Machine learning for language technology requires an amount of training data that simply does not exist for many languages. Can we exploit existing models for high-resource languages to provide tools and resources for low-resource ones? This topic will be addressed in "Finding Words that Aren't There: Using Word Embeddings to Improve Dictionary Search for Low-resource Languages", an invited talk by Antti Arppe of the University of Alberta. The talk is part of OFAI's 2022 Lecture Series.
Members of the public are cordially invited to attend the talk via Zoom on Wednesday, 14 September 2022 at 18:30 CEST:
Meeting ID: 842 8244 2460
Talk abstract: Modern machine learning techniques have produced many impressive results in language technology, but these techniques generally require an amount of training data that is many orders of magnitude greater than what exists for low-resource languages in general, and endangered ones in particular. However, dictionary definitions in a comparatively much more well-resourced majority language can provide a link between low-resource languages and machine learning models trained on massive amounts of majority-language data. By leveraging a pre-trained English word embedding to compute sentence embeddings for definitions in a Plains Cree (nêhiyawêwin) dictionary, we have obtained promising results for dictionary search. Not only are the search results in the majority language of the definitions more relevant, but they can be semantically relevant in ways not achievable with classic information retrieval techniques: users can perform successful searches for words that do not occur at all in the dictionary. These techniques are directly applicable to any bilingual dictionary providing translations between a high- and low-resource language.

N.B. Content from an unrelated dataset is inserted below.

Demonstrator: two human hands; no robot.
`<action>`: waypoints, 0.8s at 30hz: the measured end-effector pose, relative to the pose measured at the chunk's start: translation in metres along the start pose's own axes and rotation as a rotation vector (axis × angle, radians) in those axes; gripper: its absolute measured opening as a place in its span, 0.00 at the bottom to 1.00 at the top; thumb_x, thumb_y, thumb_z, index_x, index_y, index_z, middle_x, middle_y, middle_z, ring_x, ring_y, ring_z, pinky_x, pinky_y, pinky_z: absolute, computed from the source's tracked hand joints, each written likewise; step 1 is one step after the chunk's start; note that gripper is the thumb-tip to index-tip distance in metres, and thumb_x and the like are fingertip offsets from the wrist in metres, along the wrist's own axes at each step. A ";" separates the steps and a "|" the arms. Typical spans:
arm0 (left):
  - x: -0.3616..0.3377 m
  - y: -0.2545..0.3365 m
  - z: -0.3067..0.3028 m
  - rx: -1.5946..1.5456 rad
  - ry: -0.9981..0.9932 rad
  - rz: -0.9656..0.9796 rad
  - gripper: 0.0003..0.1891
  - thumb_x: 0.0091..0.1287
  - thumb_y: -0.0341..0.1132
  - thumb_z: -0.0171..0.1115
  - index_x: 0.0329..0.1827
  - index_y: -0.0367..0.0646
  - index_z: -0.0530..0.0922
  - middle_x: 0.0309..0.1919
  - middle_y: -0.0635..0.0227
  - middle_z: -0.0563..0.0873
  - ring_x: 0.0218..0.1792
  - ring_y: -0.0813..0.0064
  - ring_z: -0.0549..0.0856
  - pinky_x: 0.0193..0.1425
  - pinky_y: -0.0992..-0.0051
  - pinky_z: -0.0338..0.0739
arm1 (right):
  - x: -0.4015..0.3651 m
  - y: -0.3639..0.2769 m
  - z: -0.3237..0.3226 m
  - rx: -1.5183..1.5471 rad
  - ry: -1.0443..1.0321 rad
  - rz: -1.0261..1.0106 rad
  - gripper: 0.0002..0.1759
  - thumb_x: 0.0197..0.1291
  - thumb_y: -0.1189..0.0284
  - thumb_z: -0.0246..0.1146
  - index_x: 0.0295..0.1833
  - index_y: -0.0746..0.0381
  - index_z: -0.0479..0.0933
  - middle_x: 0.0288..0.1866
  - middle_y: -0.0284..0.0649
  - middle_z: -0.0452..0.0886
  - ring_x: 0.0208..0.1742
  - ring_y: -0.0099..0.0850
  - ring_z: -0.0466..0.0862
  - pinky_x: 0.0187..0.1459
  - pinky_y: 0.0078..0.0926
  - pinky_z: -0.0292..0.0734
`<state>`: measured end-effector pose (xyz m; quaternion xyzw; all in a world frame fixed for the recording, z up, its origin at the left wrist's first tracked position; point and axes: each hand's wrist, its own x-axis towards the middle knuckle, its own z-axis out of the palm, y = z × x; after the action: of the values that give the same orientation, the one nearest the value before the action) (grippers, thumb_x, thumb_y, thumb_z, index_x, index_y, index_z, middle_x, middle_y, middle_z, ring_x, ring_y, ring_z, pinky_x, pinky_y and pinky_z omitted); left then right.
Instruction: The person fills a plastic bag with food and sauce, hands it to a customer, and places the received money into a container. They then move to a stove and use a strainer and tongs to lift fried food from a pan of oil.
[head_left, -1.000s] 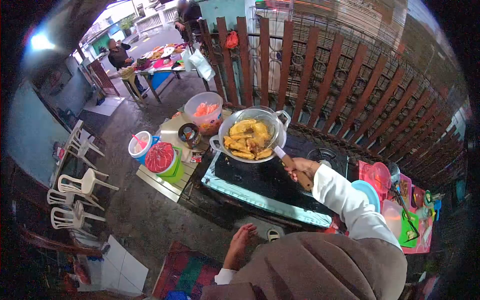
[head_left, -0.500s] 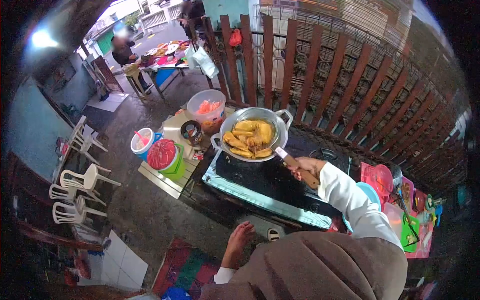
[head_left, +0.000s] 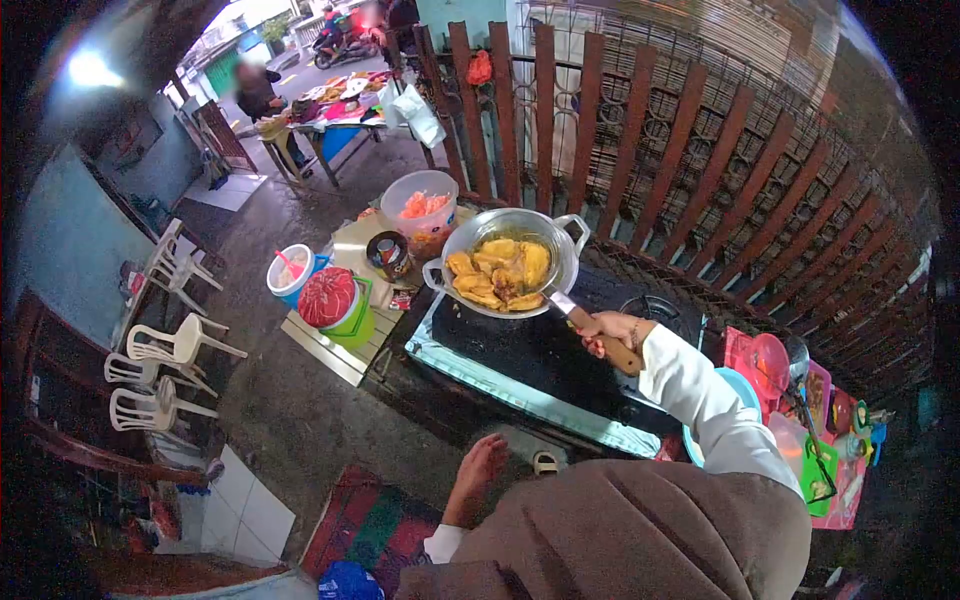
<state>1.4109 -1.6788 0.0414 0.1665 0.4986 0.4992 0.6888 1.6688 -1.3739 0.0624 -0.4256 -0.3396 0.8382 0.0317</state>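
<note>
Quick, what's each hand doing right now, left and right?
Left hand: open, fingers loose, holding nothing.
Right hand: closed around the wooden skimmer handle, with the skimmer's head in the wok.

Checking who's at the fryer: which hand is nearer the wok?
Right. The right hand grips the skimmer handle beside the wok; the left hand hangs low, far from it.

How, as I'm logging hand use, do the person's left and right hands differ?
The right hand is closed around the brown wooden handle of a tool reaching into the round metal wok; the left hand is open and holds nothing. The right hand is stretched out over the black stove top; the left hand hangs low at the person's side. Both come out of white sleeves.
</note>
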 end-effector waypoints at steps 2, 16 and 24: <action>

Speaker biography: Dr. Antti Arppe received his Ph.D in General Linguistics from the University of Helsinki in 2009. Prior to his graduate studies in linguistics, he had completed in 1995 his M.Sc. in Industrial Management at the former Helsinki University of Technology (now part of Aalto University), after which he worked in the late 1990s on supervising the development of proofing tools for the majority Nordic languages at Lingsoft, a small language technology company based on Helsinki, Finland. He is currently an Associate Professor of Quantitative Linguistics in the University of Alberta, having been a faculty member since 2012, and the Founding Director of Alberta Language Technology Laboratory (ALTLab) since 2013. His research interests include lexical semantics, corpus linguistics, statistical and computational methods, as well as exploiting multiple methods and sources of evidence. More recently he has started work in language documentation and developing language technological tools and applications for Indigenous languages to support their revitalization, in particular for Plains Cree (nêhiyawêwin) but also other languages in the Algonquian, Dene, and other Indigenous language families spoken in North America (e.g. https://itwewina.altlab.app and https://speech-db.altlab.app). In this vein, he is the Project Director for the research and development Partnership "21st Century Tools for Indigenous Languages" funded during 2019-2026 by the Social Sciences and Humanities Research Council (SSHRC) of Canada, involving some 30 researchers and language community members in over 10 academic and non-academic partner organizations (universities, First Nations, and non-governmental organizations) in Canada, the US, and Norway. Furthermore, he is Founding and current President of SIGEL, the Special Interest Group for Endangered Languages under the Association of Computational Linguistics (ACL).